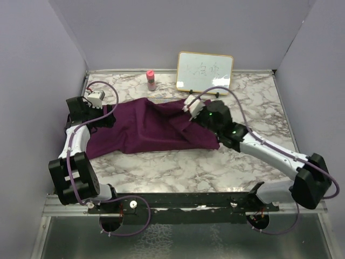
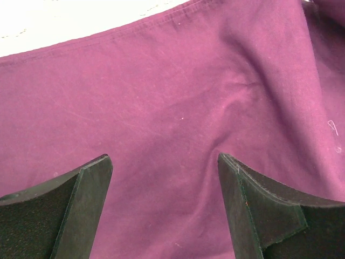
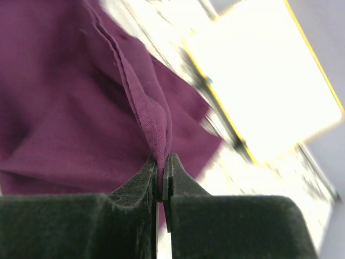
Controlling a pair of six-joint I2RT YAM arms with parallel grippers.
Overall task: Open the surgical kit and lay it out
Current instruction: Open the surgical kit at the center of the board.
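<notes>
The surgical kit's dark purple cloth wrap (image 1: 148, 127) lies bunched on the marble table (image 1: 178, 167); its tray and instruments are hidden under it. My right gripper (image 1: 190, 107) is shut on a fold of the cloth at its far right edge, seen pinched between the jaws in the right wrist view (image 3: 162, 162). My left gripper (image 1: 102, 110) is open at the cloth's left end. In the left wrist view (image 2: 164, 164) its fingers (image 2: 86, 183) stand wide apart just above the cloth (image 2: 178, 97), holding nothing.
A framed whiteboard (image 1: 205, 71) stands at the back, just behind my right gripper, and shows blurred in the right wrist view (image 3: 259, 81). A small pink-capped bottle (image 1: 151, 80) stands at the back left of it. Grey walls enclose the table.
</notes>
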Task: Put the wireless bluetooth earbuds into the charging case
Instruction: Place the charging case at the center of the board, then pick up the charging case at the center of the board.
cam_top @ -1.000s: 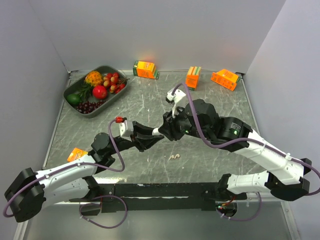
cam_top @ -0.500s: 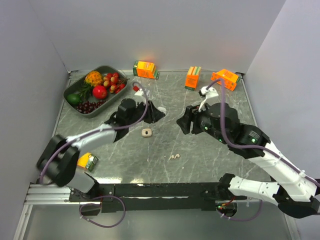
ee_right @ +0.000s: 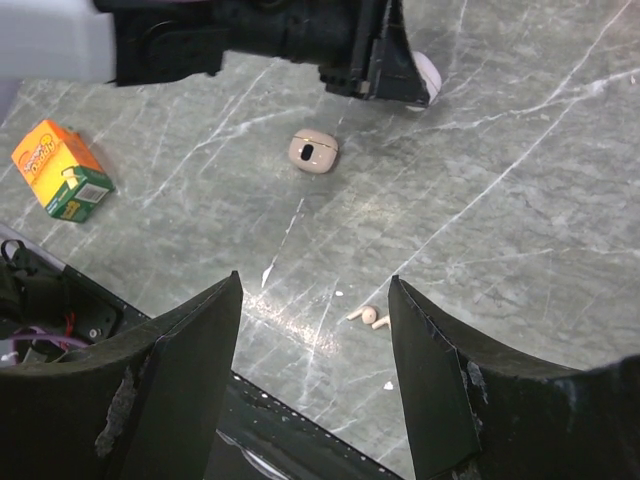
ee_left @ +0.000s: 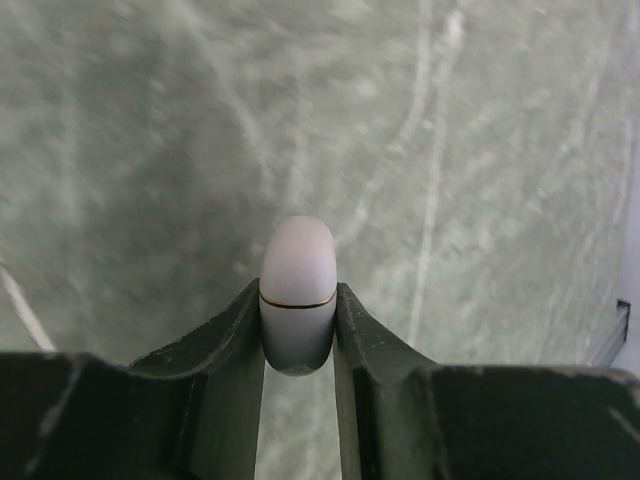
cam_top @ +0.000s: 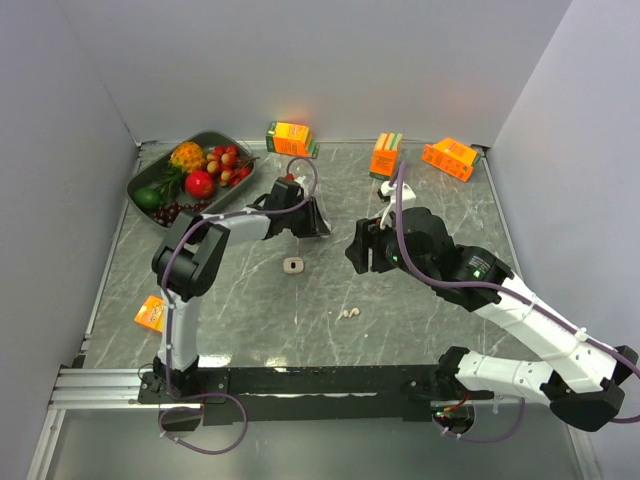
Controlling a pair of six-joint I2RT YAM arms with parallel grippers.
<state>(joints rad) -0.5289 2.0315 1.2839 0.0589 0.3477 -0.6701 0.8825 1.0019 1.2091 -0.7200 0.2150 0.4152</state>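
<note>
Our left tool [ee_left: 298, 300] grips a white gold-seamed capsule [ee_left: 297, 262], seemingly the charging case, while our right tool [ee_right: 315, 300] hangs wide open above the earbuds [ee_right: 368, 317] lying on the desk [ee_right: 520, 200], so we judge the next move is pinching one.

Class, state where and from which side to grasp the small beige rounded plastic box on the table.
Probably its opposite side walls, from straight above: the small beige rounded plastic box lies flat on the table, nothing touching it.
</note>
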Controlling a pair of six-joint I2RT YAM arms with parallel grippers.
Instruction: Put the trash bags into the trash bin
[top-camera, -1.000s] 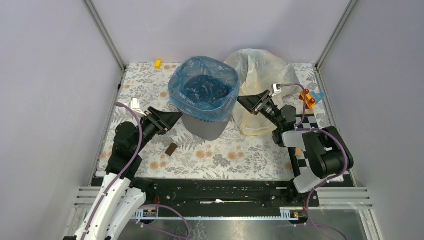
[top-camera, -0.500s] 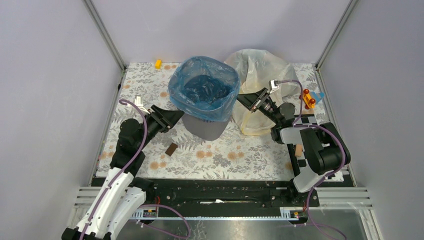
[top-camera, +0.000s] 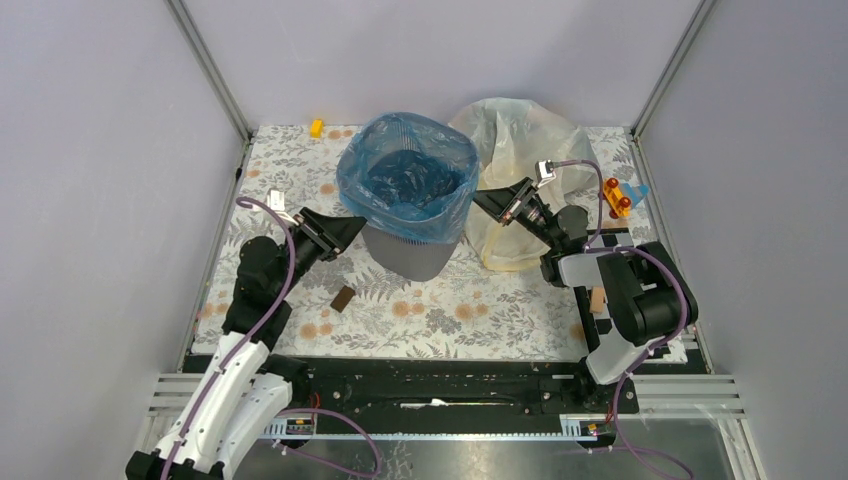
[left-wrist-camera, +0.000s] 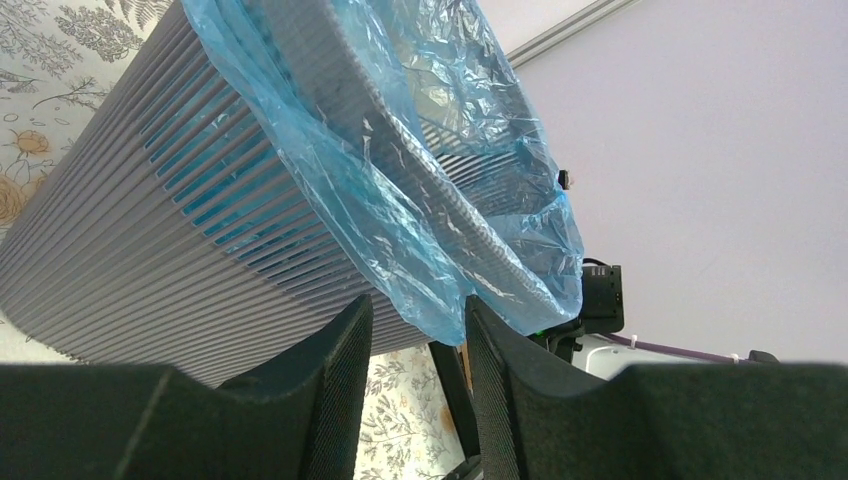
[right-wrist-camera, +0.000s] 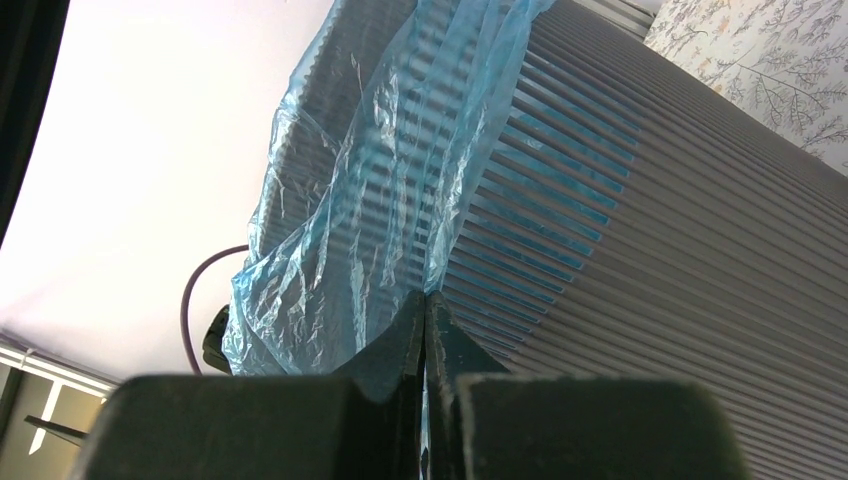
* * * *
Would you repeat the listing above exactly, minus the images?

**Answer area**
Controlling a pair of six-joint I2RT YAM arms with parallel grippers.
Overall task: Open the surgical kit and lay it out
Current instruction: Open the surgical kit at the center of the board.
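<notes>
The surgical kit's dark purple cloth wrap (image 1: 148, 127) lies bunched on the marble table (image 1: 178, 167); its tray and instruments are hidden under it. My right gripper (image 1: 190, 107) is shut on a fold of the cloth at its far right edge, seen pinched between the jaws in the right wrist view (image 3: 162, 162). My left gripper (image 1: 102, 110) is open at the cloth's left end. In the left wrist view (image 2: 164, 164) its fingers (image 2: 86, 183) stand wide apart just above the cloth (image 2: 178, 97), holding nothing.
A framed whiteboard (image 1: 205, 71) stands at the back, just behind my right gripper, and shows blurred in the right wrist view (image 3: 259, 81). A small pink-capped bottle (image 1: 151, 80) stands at the back left of it. Grey walls enclose the table.
</notes>
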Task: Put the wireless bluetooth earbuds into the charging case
Instruction: Place the charging case at the center of the board, then pick up the charging case at the center of the board.
cam_top @ -1.000s: 
cam_top @ -0.500s: 
ee_right @ +0.000s: 
ee_left @ +0.000s: 
cam_top @ +0.000s: 
Controlling a pair of six-joint I2RT YAM arms with parallel grippers.
<state>(joints rad) -0.5289 2.0315 1.2839 0.0589 0.3477 -0.6701 0.8825 1.0019 1.2091 -0.7200 0.2150 0.4152</state>
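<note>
Our left tool [ee_left: 298, 300] grips a white gold-seamed capsule [ee_left: 297, 262], seemingly the charging case, while our right tool [ee_right: 315, 300] hangs wide open above the earbuds [ee_right: 368, 317] lying on the desk [ee_right: 520, 200], so we judge the next move is pinching one.

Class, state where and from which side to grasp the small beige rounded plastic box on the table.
Probably its opposite side walls, from straight above: the small beige rounded plastic box lies flat on the table, nothing touching it.
</note>
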Controlling a pair of six-joint I2RT YAM arms with parallel grippers.
Instruction: Put the trash bags into the trash bin
[top-camera, -1.000s] 
[top-camera, -0.500s] 
[top-camera, +0.000s] 
[left-wrist-camera, +0.000s] 
[right-wrist-camera, +0.000s] 

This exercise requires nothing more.